Question

Given that the risk-free rate is 5%, the expected return on the market portfolio is 20%, and the standard deviation of returns to the market portfolio is 20%, answer the following questions:

1. You have $100,000 to invest. How should you allocate your wealth between the risk free asset and the market portfolio in order to have a 15% expected return?

2. What is the standard deviation of your portfolio in (a)?

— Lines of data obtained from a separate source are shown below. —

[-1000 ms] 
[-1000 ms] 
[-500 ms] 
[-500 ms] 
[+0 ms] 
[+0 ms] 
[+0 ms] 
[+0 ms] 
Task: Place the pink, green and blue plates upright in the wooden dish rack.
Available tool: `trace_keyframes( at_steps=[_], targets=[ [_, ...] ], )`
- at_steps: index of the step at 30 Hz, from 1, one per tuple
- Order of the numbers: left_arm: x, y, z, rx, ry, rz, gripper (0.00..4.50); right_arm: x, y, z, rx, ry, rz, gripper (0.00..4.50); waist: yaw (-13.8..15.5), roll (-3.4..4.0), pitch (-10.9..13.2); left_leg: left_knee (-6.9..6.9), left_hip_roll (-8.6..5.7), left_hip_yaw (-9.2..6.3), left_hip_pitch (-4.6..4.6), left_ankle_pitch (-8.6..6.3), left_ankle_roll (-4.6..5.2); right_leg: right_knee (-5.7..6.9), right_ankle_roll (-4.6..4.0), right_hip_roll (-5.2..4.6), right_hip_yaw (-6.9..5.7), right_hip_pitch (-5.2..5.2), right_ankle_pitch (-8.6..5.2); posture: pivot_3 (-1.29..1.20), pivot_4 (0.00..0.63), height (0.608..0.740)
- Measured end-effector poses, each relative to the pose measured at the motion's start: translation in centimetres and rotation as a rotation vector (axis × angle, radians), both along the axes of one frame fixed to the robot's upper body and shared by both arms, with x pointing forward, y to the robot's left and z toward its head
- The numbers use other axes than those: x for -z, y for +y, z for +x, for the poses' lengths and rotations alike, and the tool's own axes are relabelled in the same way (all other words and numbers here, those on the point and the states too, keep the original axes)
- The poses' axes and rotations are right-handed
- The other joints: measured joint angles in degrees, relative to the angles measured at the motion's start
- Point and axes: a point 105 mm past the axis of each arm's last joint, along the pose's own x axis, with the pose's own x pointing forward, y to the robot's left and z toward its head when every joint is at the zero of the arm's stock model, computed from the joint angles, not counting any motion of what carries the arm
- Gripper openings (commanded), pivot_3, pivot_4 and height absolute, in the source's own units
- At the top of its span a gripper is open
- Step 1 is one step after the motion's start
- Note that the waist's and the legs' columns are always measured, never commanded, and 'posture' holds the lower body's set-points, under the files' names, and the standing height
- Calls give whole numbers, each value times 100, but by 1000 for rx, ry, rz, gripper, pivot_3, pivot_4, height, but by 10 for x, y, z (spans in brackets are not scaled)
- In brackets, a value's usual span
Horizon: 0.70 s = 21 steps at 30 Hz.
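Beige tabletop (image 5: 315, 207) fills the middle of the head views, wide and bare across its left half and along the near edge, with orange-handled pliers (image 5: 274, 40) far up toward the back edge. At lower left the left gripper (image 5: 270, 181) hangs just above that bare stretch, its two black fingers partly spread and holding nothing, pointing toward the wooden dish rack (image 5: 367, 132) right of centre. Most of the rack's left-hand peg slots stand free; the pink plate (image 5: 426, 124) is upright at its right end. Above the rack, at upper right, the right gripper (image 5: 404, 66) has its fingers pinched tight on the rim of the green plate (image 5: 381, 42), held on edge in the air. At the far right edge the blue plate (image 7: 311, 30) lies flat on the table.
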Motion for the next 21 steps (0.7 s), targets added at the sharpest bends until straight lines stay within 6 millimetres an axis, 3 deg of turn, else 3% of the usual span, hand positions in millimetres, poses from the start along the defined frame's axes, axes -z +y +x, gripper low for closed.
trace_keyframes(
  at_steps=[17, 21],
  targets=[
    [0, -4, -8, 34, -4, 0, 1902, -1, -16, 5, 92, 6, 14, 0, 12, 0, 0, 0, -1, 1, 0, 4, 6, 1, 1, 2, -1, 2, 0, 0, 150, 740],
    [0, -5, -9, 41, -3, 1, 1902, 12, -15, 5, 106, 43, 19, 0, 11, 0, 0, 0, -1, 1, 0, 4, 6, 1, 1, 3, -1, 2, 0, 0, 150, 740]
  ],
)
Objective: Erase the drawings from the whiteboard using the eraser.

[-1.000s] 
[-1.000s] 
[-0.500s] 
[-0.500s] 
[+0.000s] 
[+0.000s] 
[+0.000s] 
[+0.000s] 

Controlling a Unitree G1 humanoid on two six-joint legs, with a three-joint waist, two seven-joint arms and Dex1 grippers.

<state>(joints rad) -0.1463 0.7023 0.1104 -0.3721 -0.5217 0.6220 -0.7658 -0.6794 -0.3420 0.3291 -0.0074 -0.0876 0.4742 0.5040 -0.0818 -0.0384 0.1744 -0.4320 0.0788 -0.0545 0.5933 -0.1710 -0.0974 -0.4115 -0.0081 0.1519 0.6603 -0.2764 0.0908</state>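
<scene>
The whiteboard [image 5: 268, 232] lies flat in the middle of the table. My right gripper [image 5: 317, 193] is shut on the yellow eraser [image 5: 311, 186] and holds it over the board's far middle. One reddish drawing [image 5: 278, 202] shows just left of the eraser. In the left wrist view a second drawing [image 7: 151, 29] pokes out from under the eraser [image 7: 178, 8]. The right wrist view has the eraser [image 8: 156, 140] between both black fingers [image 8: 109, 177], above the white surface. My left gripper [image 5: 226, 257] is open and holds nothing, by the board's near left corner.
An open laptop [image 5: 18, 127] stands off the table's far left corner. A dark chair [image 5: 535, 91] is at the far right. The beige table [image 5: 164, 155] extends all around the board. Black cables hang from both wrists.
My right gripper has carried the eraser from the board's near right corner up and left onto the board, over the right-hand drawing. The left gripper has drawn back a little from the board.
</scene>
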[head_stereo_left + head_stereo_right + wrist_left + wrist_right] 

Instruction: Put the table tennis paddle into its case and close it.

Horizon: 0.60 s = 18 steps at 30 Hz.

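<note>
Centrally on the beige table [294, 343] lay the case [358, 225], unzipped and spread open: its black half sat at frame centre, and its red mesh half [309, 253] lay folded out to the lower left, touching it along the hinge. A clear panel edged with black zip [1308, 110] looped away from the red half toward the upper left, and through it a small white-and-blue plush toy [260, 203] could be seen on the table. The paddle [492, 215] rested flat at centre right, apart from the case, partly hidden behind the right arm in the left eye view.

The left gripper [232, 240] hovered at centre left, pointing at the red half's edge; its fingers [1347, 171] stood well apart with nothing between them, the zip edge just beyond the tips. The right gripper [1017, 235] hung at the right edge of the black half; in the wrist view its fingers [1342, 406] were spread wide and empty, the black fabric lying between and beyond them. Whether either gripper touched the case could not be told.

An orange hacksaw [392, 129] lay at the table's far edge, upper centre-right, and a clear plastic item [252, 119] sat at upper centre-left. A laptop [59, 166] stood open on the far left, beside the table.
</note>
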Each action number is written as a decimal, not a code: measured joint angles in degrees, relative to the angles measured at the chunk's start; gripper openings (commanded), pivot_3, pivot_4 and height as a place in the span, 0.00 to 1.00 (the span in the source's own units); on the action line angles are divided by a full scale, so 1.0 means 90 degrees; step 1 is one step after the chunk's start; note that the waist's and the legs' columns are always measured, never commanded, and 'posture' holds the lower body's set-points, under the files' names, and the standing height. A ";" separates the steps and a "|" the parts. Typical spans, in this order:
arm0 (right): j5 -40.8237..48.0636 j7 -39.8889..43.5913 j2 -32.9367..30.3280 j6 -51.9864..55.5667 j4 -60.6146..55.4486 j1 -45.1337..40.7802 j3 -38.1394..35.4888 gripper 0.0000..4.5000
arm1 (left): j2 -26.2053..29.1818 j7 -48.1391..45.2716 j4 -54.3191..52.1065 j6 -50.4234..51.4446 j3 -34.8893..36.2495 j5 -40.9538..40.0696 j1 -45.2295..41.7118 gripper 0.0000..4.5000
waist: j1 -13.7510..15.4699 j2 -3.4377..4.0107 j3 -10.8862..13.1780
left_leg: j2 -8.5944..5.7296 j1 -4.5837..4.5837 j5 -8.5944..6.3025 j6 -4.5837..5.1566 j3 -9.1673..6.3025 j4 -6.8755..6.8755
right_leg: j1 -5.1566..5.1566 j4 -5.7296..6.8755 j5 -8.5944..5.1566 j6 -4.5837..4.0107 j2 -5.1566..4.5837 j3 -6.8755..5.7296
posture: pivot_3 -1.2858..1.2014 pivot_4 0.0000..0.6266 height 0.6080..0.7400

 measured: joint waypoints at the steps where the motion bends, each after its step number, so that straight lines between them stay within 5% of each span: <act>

3. Now suppose that you want to have a portfolio, which pays 25% expected return. What is the weight in the risk free asset and in the market portfolio?

4. What do these weights mean: What are you doing with the risk free asset and what are you doing with the market portfolio?

5. What is the standard deviation of the portfolio in c?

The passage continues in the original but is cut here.